Cystic fibrosis obstructs lungs by blocking airways making them vulnerable to infections. It also makes stomach weak and also many children develop problem of constipation and indigestion during cystic fibrosis. Although it is a rare disorder effecting one out of 2000 or 3000 infants. Children suffering from this inherited disease have to be diagnosed at early stage when the symptoms start initially so that other problems could be ceased. The susceptible children can be treated with various antibiotics.
Celiac disease
Celiac disease is a commonly found genetic disorder affecting small intestine and ability to digest important nutrients. A person affecting with celiac disease usually damage its small intestine lining by the body’s immunity system when ever person eats gluten containing food.
Gluten is an ingredient of protein usually found in cereal and grains like wheat, oats, barley and rye. When gluten is eaten in the form of food, an abnormal reaction takes place in intestine lining which flatten out when exposed to gluten protein.
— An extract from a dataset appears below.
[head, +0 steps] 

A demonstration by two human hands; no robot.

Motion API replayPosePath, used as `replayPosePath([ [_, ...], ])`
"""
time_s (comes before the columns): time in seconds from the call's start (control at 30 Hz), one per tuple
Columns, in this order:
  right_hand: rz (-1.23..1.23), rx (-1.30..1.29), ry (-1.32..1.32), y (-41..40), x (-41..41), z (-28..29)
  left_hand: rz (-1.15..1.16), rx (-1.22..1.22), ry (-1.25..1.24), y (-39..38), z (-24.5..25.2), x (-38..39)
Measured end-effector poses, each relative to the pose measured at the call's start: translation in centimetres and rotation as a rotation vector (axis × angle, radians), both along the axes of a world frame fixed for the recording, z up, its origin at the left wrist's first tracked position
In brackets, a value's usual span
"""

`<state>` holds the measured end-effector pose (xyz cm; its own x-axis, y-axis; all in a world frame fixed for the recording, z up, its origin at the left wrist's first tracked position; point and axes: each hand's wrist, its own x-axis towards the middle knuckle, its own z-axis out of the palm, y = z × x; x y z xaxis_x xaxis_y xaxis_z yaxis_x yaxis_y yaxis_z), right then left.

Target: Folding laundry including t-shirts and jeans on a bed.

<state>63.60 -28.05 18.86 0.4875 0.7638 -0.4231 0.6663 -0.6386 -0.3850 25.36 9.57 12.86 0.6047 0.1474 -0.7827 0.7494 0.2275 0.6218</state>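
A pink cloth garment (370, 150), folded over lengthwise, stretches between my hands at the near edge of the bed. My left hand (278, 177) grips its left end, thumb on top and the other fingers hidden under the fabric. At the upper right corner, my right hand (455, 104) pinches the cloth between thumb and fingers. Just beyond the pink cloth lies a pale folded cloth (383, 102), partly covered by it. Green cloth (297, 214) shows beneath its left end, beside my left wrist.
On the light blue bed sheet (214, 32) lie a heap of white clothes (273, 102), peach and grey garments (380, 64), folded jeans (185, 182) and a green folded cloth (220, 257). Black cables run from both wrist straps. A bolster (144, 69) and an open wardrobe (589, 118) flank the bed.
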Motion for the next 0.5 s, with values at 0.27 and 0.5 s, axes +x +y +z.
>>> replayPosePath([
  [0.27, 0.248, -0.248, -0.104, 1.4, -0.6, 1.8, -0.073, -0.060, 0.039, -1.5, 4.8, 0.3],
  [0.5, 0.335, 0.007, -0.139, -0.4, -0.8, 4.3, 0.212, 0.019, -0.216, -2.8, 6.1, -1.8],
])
The symptoms of celiac disease are seen as excessive gas, acidity, diarrhea, abdominal bloating, and bone pain and weight loss. If not treated with due to time it can result in malnutrition, nutrient deficiency leading to numerous diseases.
Clubfoot
Clubfoot or talipes is a condition found in infants affecting either single or both feet and mostly found in boys than girls. The foot of babies turns inwards or outwards in this disease and affects every one child in 1000 babies. Parents suffering from this inherited disease are highly risked that they can pass on this disease to their child. It has to be treated soon in the infants so that they won’t face problem in walking in future course. Treatment of talipes or clubfoot involves physiotherapy, plaster casts, special splints and boots.
Cleft palate
Cleft palate is congenital disorder in which left lip and palate are fused and unable a child to feed, hearing, eating and talking. This can only be treated with small surgery which involves closing of the lip and palate. This usually caused by abnormal facial development during development of baby in the womb. The cleft on the lip effects nose, ears, cheeks, eyes and forehead. The treatment is only through surgery which is conducted just after the birth in various sessions.
Cerebral palsy
Cerebral palsy is inherited neurological disorder occurs in infants during childhood or present with birth affecting body movement and muscle coordination. It is a defect in brain due to which body parts and their movement is affected. The symptoms and signs may start appearing in a child when reaches age of 3 or 4. This abnormality is permanent but could only be improved with the help of medicines that may reduce some of the repercussions.